Ao invés de escutarem o que dizem as travestis – e elas dizem

explicitamente que são homossexuais -, esses autores preferem formatar a imagem das travestis como ícones pós-modernos,

sugerindo que elas rejeitam toda e qualquer identidade. O cineasta e

escritor Arnaldo Jabor, por exemplo, assegura que “o travesti não deseja a identidade; ele quer a ambigüidade (sic) (1993: 27). Hélio Silva (1993: 125, 162) concorda e acrescenta, com um toque poético mas de muito pouca serventia, que a condição travesti é uma “não- condição” e que as travestis não ocupam espaço – ocupam um “não-

lugar” (p. 91) (KULICK, 2008: 233) O grifo em negrito é meu

Toda essa formação discursiva a respeito das travestis é uma formação discursiva de superfície. Ela ainda se ressente e guarda resíduos metafísicos – política discursiva imperativa. Todas as pesquisas estão voltadas para esta pífia – que já teve o seu lugar, mas que agora é preciso superar – discussão. As relações de forças, isto é, os jogos das relações de forças, por exemplo, entre “mulheres” e “travestis” devem agora transcender para um campo não de forças políticas limitadoras – o próprio gênero -, mas para o campo das transvalorações dos valores, das superações, da afirmação de si por meio de suas práticas afirmadoras ou o que no dizer de Michel Foucault assumiria o termo de subjetivação (estética da existência), pelo menos, do último Michel Foucault.

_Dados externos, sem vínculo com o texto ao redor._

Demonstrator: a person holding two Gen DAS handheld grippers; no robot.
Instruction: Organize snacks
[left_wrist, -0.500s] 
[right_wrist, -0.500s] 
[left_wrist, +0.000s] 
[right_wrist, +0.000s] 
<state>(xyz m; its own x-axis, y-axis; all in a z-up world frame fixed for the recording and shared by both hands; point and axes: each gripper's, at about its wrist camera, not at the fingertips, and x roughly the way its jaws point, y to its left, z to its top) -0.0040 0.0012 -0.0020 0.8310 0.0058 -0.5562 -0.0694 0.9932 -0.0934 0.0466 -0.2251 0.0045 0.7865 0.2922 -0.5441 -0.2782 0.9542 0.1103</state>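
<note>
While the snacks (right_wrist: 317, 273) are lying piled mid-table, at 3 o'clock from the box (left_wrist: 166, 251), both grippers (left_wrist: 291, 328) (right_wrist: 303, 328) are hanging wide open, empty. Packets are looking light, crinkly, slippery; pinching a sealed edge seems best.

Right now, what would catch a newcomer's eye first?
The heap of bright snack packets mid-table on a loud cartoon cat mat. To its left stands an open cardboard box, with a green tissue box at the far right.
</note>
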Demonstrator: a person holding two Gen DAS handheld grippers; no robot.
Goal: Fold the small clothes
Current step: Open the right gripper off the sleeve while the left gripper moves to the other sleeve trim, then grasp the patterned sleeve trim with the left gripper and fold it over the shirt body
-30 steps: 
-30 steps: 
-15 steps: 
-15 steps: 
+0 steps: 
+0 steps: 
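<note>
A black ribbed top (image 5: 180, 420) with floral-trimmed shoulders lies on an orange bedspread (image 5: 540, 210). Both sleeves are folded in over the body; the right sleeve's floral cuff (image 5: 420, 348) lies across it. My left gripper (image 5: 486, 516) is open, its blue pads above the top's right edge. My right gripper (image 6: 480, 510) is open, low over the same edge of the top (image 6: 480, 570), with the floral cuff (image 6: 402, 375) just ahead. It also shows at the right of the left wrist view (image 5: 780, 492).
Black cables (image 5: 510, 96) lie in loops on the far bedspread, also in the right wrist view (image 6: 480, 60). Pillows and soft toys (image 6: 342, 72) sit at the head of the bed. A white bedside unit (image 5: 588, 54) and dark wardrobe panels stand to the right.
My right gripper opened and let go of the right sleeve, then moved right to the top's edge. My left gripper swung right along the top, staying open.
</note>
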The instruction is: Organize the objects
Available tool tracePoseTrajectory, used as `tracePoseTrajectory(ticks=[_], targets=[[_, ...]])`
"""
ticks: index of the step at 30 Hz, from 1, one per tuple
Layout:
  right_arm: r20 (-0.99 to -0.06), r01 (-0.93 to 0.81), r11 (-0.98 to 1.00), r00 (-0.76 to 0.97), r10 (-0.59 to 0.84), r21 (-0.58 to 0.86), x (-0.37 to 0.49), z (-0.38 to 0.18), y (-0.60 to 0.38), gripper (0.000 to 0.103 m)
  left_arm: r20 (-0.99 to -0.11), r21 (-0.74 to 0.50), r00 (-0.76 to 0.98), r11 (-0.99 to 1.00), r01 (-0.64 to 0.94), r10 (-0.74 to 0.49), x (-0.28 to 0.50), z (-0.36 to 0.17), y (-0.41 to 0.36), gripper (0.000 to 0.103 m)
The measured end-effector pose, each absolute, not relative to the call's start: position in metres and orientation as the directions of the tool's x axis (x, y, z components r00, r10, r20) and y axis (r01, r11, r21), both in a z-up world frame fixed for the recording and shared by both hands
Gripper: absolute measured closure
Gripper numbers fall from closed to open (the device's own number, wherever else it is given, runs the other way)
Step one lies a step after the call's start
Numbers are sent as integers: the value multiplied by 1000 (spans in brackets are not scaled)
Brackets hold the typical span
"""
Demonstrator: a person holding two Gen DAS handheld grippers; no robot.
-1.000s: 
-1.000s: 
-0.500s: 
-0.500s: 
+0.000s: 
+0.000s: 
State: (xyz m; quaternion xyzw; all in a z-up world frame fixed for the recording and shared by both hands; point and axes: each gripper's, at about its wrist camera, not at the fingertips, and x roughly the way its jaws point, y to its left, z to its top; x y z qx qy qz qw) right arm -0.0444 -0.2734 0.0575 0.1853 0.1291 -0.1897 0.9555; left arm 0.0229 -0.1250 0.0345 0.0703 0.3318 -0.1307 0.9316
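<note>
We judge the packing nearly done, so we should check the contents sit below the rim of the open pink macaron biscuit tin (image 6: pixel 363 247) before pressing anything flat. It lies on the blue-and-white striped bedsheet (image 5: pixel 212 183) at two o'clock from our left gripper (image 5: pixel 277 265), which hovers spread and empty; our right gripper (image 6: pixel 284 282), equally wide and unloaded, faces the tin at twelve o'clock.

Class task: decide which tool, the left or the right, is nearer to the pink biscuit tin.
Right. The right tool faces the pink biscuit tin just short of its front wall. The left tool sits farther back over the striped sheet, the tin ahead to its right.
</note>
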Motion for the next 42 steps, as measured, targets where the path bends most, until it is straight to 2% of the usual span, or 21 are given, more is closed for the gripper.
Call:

O gênero, assim, deveria assumir primeiro, a condição de campo no sentido aproximado ao que P. Bourdieu

emprega para significar tal coisa; segundo, que este campo não fosse um simples campo onde as forças lutassem para dominar e limitar as efetividades de outras potências, mas que deveria ser lido como um campo de agônicas batalhas – o sentido de agonia aqui deve prevalecer – onde a dinâmica da vida seria a superação de si por si pelo outro. Portanto, quando travestis afirmam, como fazem Luana e Vanessa, ambas informantes de Hugo Denizart, que “travesti é mais do que mulher, é melhor do que mulher” é que elas já ultrapassaram as querelas intelectualoides nas quais os seus pesquisadores pretendem rebaixá-las, prendê-las e dominá-las no que eu parafraseando Foucault diria ser fruto de um mal uso do uso dos poderes. O gênero aí, entendido, transcendeu às formas fixas de identidades ou de identidades múltiplas e variáveis. O que se deseja aí é a disputa, é a agonia, a luta, a guerra e o prazer que disto resulta. Assim, quando Peres (2005) afirma, segundo uma informante sua, que a vida das travestis é uma “fogueira de vaidades” que isto possa ser lido num aspecto transcendental e não apenas como algo trivial como se costuma apreciar. É, preciso, então, avaliar neste campo de agônicas batalhas as forças subjetivadoras ou forças cuja vontade é de potência para qualificá-las conforme elas afirmem ou neguem a vida, restrinjam/limitem ou se efetivem em sua vontade.